Bab 5 - Pengakuan cinta Cakra

Hening, keduanya terdiam beberapa saat. Sahara menatap lurus ke depan, sementara Cakra berulang kali menghela napas. Mendadak, ia gusar sendiri.

"Sahara," panggilnya.

"Iya?" Sahara menoleh dengan alis terangkat.

"Aku,-- sebenarnya aku, fyuhhh!"

"Kenapa? mau pamit pulang?" tanyanya, "sudah jam delapan, jarak Ambarawa - Semarang lumayan jauh, jangan malem-malem kalau pulang," serunya terkesan khawatir.

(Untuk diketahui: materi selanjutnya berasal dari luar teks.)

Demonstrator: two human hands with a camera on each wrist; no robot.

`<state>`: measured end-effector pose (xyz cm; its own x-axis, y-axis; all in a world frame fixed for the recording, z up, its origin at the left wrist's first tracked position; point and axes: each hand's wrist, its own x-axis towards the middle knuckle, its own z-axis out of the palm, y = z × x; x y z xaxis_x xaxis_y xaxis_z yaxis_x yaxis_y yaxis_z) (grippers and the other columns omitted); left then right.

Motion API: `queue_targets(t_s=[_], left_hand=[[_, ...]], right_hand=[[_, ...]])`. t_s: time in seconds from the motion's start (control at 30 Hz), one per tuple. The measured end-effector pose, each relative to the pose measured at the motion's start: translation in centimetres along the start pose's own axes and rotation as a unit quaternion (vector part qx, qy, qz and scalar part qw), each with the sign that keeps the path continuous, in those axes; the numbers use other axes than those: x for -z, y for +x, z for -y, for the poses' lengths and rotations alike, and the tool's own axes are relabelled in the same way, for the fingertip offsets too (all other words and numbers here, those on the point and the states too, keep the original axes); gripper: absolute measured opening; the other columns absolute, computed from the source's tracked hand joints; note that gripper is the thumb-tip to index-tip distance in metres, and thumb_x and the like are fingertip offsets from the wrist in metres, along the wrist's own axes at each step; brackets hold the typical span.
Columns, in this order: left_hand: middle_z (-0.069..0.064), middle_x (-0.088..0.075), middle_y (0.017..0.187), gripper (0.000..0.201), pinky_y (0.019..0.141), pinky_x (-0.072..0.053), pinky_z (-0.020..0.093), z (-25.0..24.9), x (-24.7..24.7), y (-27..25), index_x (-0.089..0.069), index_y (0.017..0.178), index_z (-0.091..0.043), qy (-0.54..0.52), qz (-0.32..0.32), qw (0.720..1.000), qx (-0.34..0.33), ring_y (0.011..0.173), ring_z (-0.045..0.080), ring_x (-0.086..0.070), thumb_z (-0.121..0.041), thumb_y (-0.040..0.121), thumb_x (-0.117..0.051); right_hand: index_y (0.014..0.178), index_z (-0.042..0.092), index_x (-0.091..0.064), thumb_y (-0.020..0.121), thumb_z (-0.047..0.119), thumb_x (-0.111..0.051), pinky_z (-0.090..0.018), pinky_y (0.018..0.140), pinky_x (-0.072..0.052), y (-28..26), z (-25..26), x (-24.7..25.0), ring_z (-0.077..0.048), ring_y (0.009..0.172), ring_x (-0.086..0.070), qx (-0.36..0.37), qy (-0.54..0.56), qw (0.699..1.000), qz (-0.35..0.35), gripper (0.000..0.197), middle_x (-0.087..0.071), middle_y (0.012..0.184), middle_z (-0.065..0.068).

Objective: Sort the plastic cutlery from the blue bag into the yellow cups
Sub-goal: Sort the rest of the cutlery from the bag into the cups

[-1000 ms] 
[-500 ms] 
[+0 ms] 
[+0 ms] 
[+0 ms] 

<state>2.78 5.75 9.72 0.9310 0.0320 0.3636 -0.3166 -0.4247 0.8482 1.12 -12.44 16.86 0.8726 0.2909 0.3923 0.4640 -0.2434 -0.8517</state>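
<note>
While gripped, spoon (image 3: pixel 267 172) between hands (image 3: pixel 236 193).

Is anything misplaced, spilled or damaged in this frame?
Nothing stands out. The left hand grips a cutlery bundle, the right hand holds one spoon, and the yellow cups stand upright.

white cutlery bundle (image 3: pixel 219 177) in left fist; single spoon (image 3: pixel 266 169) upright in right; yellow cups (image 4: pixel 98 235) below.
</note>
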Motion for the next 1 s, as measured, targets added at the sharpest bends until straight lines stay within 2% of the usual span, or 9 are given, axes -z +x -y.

Ya, Sahara memang khawatir pada pemuda itu jauh dalam lubuk hatinya. Apalagi, kasus be gal juga sedang marak, tak pandang tempat sepi ataupun ramai.

"Apa kamu punya ponsel?" tanya Cakra, Sahara menggeleng.

"Belum, lagian ponsel bukan barang yang penting bukan?" netra polos itu menatap Cakra lekat.

"Hm, mungkin! Nanti kalau ada rezeki,--"

"Jangan deh, aku nggak suka nerima barang mahal cuma-cuma," potong Sahara.

"Ck ck, pede kamu! Kalau ada rezeki aku main lagi kesini," seru Cakra terkekeh usil.

Blushhh, Sahara memalu. Pipinya sampai bersemu merah karena salah menebak apa yang akan diucapkan oleh Cakra.

"Sudah malem, aku pamit! Tapi, ada satu hal serius yang pengen aku omongin," ujar Cakra.

"Sahara, aku suka sama kamu!"

"Hah?" Sahara membeo antara kaget dan tak percaya.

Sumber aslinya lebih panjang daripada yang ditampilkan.